CANCELED - Raphael Transfigured: Colm Tóibín

Date
Wed May 20th 2020, 5:30 - 7:00pm
Event Sponsor
Department of Art & Art History
Location
Oshman Hall, McMurtry Building
CANCELED - Raphael Transfigured: Colm Tóibín

As a precautionary measure in response to the novel coronavirus (COVID-19), the Department of Art and Art History is canceling certain upcoming programs, and temporarily closing both the Stanford Art Gallery and Coulter Art Gallery. We appreciate your understanding during this time. Please visit healthalerts.stanford.edu for the latest information. 

Raphael died on April 6, 1520, and the whole of Europe mourned the loss of God's gift to humankind. No other painter—we read in the letters that flooded Rome after the news broke—was as divine, as inspired, and as graceful as Raphael. The funeral cost as much as a Renaissance palace and he was buried in the Pantheon, the temple of all gods, an honor no other mortal has ever been granted. Still today, 1520 marks a point of no return in art historical narratives, the passage from the extraordinary inventions of the High Renaissance to the precious repetition of forms that goes under the name of Mannerism. Raphael's death turned the artistic lights of Rome off; his pupils fled the papal city to work in other European courts. The geography of art has never been the same.

To commemorate the 500th anniversary of this artistic earthquake, the Department of Art and Art History has organized Raphael Transfigured: Three Lectures on the Occasion of the 500th Anniversary of the Great Artist's Death. The painter Enrique Martinez Celaya (Monday, April 6) and the writers Rachel Cusk (Tuesday, April 14) and Colm Tóibín will share what Raphael has meant for them and reflect on the legacy of his work for contemporary culture at large.

Join us on Wednesday, May 20, for "The Dynamic Gaze," a lecture by Colm Tóibín. 
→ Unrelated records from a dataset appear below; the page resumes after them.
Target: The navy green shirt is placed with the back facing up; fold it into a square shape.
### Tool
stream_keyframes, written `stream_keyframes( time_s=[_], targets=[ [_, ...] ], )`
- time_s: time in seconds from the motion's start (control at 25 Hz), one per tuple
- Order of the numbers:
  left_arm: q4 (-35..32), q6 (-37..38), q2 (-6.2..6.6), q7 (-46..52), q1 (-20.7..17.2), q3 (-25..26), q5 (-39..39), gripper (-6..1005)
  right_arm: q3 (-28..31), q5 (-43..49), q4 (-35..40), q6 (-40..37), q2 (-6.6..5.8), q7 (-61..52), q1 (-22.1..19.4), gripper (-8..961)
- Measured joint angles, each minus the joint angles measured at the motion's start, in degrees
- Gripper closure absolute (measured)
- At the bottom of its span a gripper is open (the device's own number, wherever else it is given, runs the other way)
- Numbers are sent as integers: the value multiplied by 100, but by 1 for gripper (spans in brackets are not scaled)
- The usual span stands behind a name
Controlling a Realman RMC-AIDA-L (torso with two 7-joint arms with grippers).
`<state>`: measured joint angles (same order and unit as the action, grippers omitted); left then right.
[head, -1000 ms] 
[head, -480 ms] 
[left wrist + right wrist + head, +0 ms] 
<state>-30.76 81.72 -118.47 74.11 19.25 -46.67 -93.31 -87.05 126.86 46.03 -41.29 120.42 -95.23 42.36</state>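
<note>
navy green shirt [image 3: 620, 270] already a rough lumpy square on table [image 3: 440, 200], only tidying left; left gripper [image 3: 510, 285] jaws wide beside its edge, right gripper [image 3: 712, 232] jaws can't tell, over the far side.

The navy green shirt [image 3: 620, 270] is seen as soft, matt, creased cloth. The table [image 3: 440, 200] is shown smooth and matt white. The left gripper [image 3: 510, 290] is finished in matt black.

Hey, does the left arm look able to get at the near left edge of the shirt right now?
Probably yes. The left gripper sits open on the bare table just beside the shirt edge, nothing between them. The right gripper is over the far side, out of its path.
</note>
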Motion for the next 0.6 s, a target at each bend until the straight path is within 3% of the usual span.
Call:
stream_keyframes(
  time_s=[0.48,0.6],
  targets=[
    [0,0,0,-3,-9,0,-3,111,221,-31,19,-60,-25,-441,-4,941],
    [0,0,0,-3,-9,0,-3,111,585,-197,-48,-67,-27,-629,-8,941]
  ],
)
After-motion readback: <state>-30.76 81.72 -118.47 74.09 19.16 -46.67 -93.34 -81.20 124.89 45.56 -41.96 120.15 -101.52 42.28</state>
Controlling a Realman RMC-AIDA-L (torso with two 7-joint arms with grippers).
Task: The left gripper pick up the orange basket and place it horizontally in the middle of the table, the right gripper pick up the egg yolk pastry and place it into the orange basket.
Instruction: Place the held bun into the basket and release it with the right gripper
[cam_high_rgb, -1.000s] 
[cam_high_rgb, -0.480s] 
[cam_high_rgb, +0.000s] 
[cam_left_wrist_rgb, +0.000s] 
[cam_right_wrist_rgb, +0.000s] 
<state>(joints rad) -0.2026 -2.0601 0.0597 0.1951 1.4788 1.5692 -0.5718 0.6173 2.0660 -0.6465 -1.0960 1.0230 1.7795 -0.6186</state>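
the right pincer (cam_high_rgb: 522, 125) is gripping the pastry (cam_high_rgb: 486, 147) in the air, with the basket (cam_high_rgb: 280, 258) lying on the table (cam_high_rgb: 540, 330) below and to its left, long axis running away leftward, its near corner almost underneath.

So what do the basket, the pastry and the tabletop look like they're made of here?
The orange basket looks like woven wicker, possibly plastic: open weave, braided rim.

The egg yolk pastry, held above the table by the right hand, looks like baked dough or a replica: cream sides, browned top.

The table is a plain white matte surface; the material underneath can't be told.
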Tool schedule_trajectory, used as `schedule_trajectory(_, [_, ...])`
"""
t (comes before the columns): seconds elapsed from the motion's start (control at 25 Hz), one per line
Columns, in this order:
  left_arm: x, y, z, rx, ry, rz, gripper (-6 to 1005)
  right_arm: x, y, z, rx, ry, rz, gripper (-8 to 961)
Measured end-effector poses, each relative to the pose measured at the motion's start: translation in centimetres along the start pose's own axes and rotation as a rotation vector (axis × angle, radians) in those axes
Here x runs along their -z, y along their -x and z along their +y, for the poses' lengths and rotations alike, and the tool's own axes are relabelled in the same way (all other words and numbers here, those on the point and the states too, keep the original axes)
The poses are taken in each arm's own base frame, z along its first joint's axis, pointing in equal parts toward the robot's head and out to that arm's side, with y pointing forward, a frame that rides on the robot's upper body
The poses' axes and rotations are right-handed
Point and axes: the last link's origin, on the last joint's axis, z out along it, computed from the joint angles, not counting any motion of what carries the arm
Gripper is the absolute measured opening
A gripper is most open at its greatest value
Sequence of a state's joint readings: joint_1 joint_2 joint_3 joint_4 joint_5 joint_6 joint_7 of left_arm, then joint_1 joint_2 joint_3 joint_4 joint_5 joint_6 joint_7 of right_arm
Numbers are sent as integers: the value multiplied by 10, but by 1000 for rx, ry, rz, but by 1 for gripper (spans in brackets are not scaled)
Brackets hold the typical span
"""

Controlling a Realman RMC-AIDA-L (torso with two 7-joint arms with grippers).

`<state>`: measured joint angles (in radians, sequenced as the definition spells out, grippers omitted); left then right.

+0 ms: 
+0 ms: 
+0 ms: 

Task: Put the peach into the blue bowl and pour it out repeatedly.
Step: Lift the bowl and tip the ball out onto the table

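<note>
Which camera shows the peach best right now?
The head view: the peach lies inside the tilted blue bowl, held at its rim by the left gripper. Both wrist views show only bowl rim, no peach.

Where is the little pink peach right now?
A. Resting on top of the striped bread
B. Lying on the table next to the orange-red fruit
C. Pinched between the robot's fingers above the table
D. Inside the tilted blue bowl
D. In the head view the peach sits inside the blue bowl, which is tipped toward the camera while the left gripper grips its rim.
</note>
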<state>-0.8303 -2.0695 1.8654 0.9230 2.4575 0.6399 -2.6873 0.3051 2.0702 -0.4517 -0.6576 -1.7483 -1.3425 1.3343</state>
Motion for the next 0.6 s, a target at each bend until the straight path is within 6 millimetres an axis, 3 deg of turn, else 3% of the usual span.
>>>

Colm Tóibín is the author of nine novels, including The Blackwater LightshipThe Master, winner of the Los Angeles Times Book Prize; Brooklyn, winner of the Costa Book Award; The Testament of Mary; and Nora Webster, as well as two story collections, and Mad, Bad, Dangerous to Know, a look at three nineteenth-century Irish authors. He is the Irene and Sidney B. Silverman Professor of the Humanities at Columbia University. Three times shortlisted for the Man Booker Prize, Toibin lives in Dublin and New York.

Image: Raphael. Untitled (Self-portrait on paper). 1498-1520. The British Museum, London. © The Trustees of the British Museum

Visitor Information: Oshman Hall is located in the McMurtry Building on the Stanford campus at 355 Roth Way. Visitor parking is free after 4 pm on weekdays, except by the Oval. Alternatively, take the Caltrain to Palo Alto Transit Center and ride the free Stanford Marguerite Shuttle.